IMF Report: Smarter Spending Could Boost Emerging Market Growth by 11%

October 15, 2025
IMF Report: Smarter Spending Could Boost Emerging Market Growth by 11%
  • A new IMF report highlights that smarter public spending—focused on reallocating resources, improving efficiency, and linking budgets to performance—can significantly boost long-term growth, especially in emerging markets where growth could reach up to 11%.

  • Rwanda serves as a prime example of how efficient spending can lead to substantial social and economic improvements, with per capita public expenditure increasing from $150 to $420 over two decades, resulting in better access to mobile phones, electricity, clean water, and longer life expectancy.

  • Long-term strategies such as adjusting retirement ages to match life expectancy, tightening procurement rules, and conducting regular spending reviews can reveal significant savings, as exemplified by Slovakia’s potential 7% reduction in expenditures.

  • While implementing spending reforms faces challenges due to rigid legal mandates and fixed costs, countries like Estonia, Sweden, and Togo have demonstrated that reforms—including multiyear planning, cost-benefit analyses, and digitalisation—can enhance efficiency.
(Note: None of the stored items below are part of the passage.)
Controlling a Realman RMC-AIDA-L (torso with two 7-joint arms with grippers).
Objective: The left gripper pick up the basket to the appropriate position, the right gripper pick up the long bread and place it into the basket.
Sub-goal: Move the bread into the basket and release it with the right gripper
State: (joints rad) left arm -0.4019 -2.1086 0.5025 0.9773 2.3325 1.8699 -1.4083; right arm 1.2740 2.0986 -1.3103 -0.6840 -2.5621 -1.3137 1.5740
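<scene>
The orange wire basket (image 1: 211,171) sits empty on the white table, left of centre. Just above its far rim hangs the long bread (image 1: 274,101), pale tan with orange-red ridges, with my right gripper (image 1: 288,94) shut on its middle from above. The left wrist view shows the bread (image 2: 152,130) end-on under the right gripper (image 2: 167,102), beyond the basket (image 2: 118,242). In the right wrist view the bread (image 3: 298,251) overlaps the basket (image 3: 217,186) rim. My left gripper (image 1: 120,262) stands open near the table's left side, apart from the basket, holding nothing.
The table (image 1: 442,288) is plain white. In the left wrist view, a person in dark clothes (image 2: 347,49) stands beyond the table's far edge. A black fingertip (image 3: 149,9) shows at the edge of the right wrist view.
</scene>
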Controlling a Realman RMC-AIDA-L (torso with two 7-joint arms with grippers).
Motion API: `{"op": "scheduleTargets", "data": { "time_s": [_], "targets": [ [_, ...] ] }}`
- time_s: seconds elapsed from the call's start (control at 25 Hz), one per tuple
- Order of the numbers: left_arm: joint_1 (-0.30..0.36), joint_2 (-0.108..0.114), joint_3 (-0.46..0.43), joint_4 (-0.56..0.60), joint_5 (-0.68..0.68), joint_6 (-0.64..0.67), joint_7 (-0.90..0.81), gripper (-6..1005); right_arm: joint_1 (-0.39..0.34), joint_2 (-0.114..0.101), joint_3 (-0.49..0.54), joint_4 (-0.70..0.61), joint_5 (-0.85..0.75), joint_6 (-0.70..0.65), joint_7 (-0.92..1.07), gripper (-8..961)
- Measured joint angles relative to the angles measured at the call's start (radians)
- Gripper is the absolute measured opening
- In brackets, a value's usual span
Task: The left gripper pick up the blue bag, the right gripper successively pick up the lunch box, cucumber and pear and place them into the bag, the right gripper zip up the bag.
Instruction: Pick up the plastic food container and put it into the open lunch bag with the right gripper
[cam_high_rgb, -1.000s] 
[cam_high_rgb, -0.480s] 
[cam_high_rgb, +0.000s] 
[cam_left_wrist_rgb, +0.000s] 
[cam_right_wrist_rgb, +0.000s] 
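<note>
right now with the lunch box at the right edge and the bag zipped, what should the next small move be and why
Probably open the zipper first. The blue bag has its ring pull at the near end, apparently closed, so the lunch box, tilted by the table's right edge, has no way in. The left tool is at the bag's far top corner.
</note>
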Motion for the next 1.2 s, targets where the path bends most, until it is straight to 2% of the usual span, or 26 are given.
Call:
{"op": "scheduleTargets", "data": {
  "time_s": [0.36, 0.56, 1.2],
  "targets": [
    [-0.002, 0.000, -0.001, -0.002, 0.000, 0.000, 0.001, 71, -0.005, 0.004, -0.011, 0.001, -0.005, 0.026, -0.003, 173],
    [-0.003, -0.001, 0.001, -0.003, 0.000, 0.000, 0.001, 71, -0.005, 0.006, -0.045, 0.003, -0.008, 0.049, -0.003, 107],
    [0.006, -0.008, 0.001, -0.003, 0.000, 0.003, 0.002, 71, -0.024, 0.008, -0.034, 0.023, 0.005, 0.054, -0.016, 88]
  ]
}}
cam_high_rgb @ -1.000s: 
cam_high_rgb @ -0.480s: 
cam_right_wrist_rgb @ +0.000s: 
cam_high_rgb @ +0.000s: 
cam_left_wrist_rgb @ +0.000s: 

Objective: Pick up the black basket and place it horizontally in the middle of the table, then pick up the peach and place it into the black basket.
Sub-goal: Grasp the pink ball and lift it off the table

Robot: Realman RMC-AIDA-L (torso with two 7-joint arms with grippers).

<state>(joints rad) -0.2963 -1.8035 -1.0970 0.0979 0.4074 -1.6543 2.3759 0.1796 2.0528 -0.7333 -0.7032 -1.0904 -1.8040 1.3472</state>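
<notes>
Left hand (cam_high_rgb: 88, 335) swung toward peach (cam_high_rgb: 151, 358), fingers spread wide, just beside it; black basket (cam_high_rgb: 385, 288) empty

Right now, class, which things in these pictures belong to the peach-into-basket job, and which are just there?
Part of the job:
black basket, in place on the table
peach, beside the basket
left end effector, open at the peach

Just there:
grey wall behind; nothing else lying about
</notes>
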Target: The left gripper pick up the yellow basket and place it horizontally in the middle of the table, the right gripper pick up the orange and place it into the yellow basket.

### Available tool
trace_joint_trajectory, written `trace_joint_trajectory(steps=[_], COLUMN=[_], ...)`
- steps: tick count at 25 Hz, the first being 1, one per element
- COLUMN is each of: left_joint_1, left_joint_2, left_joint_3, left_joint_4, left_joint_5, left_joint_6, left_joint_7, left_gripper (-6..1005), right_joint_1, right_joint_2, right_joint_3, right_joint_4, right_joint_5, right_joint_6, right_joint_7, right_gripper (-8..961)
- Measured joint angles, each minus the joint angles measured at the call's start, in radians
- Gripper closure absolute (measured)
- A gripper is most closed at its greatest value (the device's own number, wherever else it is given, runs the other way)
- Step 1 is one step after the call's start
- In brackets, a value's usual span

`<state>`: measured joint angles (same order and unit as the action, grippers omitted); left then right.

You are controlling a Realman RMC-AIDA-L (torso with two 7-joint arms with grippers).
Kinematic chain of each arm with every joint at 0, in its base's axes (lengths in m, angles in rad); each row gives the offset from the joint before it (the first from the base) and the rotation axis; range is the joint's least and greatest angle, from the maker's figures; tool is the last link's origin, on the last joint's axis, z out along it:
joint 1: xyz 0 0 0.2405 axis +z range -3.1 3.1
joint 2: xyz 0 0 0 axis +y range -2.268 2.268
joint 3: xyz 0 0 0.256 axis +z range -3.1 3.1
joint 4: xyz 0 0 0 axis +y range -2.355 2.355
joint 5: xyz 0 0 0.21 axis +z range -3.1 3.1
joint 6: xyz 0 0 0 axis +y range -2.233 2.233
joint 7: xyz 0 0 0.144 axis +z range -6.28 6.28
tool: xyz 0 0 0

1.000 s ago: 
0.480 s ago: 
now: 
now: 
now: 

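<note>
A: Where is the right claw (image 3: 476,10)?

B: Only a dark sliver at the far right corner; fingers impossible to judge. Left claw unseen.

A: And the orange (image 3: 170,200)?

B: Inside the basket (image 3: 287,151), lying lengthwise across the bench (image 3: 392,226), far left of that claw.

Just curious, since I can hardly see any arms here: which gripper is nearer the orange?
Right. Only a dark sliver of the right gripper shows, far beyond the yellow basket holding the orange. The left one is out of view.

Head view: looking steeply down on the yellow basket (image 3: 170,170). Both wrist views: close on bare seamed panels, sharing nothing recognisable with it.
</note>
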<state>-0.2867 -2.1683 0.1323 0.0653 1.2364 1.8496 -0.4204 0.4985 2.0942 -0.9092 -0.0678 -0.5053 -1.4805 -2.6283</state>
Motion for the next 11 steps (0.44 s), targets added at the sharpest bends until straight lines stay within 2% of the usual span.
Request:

  • Improving investment efficiency by just 10 percentage points can add roughly 1.4% to long-term growth, especially when combined with policies supporting R&D, education, and infrastructure.

  • Reallocating even 1% of GDP from low-impact consumption to sectors like infrastructure and human capital can boost output by up to 3.5% in emerging markets and 1.5% in advanced economies over 25 years, also helping to reduce income inequality.

  • Focusing on strategic reallocation of funds toward high-impact areas such as investment, education, and innovation is crucial for sustainable growth, rather than simply increasing overall spending.

  • Effective public spending involves reallocating existing funds more efficiently—such as boosting investment and education—and improving technical efficiency, as demonstrated by Canada.

  • The IMF report emphasizes that governments worldwide can significantly enhance economic growth by increasing the efficiency of public spending, potentially raising output by one-third, with the most substantial gains seen in emerging and developing economies.